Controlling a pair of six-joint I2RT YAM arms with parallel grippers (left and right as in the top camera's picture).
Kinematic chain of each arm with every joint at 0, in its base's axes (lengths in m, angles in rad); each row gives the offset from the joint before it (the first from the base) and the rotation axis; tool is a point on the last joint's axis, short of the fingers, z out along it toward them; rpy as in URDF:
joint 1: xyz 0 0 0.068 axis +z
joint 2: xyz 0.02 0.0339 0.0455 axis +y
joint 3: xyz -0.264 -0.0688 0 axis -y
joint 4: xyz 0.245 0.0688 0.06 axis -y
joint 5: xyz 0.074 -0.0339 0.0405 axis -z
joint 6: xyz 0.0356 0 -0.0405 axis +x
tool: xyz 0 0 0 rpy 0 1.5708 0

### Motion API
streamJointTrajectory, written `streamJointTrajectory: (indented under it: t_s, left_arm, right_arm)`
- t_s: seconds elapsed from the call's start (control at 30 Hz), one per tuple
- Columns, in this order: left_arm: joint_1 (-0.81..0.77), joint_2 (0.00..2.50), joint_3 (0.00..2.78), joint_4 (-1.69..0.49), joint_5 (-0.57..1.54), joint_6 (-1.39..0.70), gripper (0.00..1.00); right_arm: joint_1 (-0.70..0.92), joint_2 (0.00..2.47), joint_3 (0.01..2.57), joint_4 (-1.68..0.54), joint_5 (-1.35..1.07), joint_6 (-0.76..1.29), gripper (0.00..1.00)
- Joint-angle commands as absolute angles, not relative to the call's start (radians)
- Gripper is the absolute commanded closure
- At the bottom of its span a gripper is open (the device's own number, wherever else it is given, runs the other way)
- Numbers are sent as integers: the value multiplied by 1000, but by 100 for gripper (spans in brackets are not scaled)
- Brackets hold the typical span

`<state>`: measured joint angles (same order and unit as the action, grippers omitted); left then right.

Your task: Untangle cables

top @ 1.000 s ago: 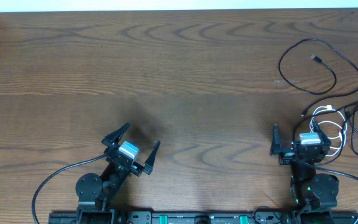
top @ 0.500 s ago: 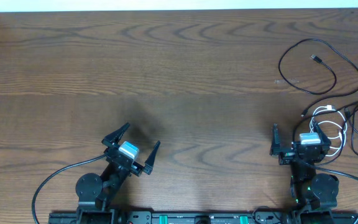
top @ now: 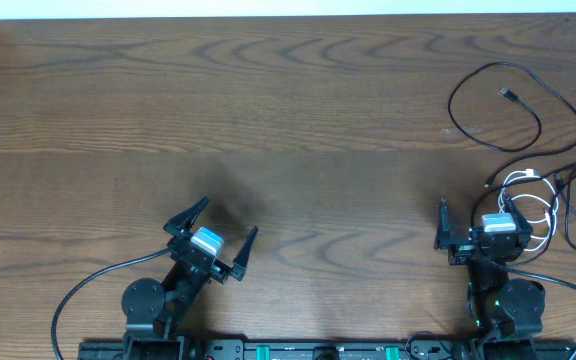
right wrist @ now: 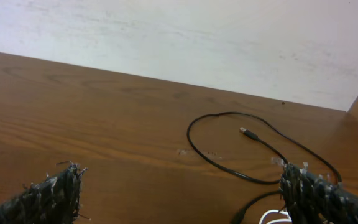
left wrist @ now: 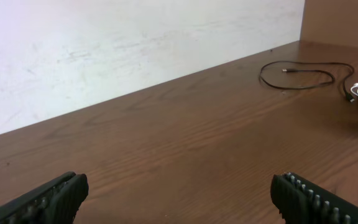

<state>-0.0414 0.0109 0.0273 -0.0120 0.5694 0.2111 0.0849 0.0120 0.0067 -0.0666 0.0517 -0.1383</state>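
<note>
Nothing has moved since a second ago: both arms sit parked at the near edge of the table [top: 318, 110], exactly as before. The left gripper [top: 228, 218] hovers over bare wood, its fingers spread wide and holding nothing. The right gripper [right wrist: 179, 179] is spread just as wide and is also empty. Just beside and beyond it, by the table's right edge, lies the tangle: a coiled white cable [top: 530, 177] crossed by black cables [top: 567, 227]. Farther back, apart from that heap, a looped black cable [top: 509, 94] lies in one wide, loose ring, its plug end resting inside the ring. A pale wall [right wrist: 185, 37] rises behind the far edge.
</note>
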Motion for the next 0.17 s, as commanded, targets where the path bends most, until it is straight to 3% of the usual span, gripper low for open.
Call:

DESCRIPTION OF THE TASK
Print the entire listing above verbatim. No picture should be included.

TASK OUTPUT
Controlling a pair of six-joint I2RT YAM arms with parallel grippers (left and right as in the top camera's picture).
Kinematic chain of each arm with every joint at 0, in its base's axes (lengths in m, angles in rad); each row gives the offset from the joint before it (the first from the base) and the rotation axis; tool is a point on the last joint's axis, short of the fingers, z out along it toward them; rpy as in URDF:
joint 1: xyz 0 0 0.068 axis +z
joint 2: xyz 0.02 0.0339 0.0455 axis +y
joint 3: xyz -0.264 -0.0688 0 axis -y
joint 4: xyz 0.245 0.0688 0.06 axis -y
joint 5: xyz 0.074 -0.0339 0.0405 axis -z
joint 6: xyz 0.0356 0 -0.0405 axis +x
tool: xyz 0 0 0 rpy 0 1.5708 0

### Motion API
streamJointTrajectory, written `streamJointTrajectory: (indented under it: t_s, left_arm, right_arm)`
- t_s: seconds elapsed from the call's start (control at 30 Hz), one per tuple
- Columns, in this order: left_arm: joint_1 (-0.81..0.77), joint_2 (0.00..2.50), joint_3 (0.00..2.78), joint_4 (-1.69..0.49), joint_5 (-0.57..1.54), joint_6 (-1.39..0.70), gripper (0.00..1.00); right_arm: joint_1 (-0.70..0.92), joint_2 (0.00..2.47), joint_3 (0.01..2.57), joint_4 (-1.68..0.54), joint_5 (-1.35..1.07), joint_6 (-0.76..1.29), gripper (0.00..1.00)
- Joint-angle commands as absolute angles, not relative to the call's start (radians)
- Gripper is the absolute commanded closure
- At the bottom of its span a gripper is open (the device's own number, wherever else it is given, runs the other way)
- Numbers are sent as integers: the value multiplied by 1000, but by 100 for gripper (spans in brackets are not scaled)
- Brackets hold the typical span

`<state>`: measured joint angles (same order and unit as the action, grippers omitted); left then right.

Your task: Untangle cables

top @ 1.000 s ago: 
top @ 0.500 s ago: 
top @ now: 
right wrist @ now: 
left wrist @ now: 

<state>-0.0414 0.0109 0.0273 -0.0120 0.5694 0.2111 0.0849 0.0120 0.0067 -0.0666 0.0517 -0.1383</state>
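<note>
Nothing has moved since a second ago: both arms sit parked at the near edge of the table [top: 318, 110], exactly as before. The left gripper [top: 228, 218] hovers over bare wood, its fingers spread wide and holding nothing. The right gripper [right wrist: 179, 179] is spread just as wide and is also empty. Just beside and beyond it, by the table's right edge, lies the tangle: a coiled white cable [top: 530, 177] crossed by black cables [top: 567, 227]. Farther back, apart from that heap, a looped black cable [top: 509, 94] lies in one wide, loose ring, its plug end resting inside the ring. A pale wall [right wrist: 185, 37] rises behind the far edge.
</note>
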Motion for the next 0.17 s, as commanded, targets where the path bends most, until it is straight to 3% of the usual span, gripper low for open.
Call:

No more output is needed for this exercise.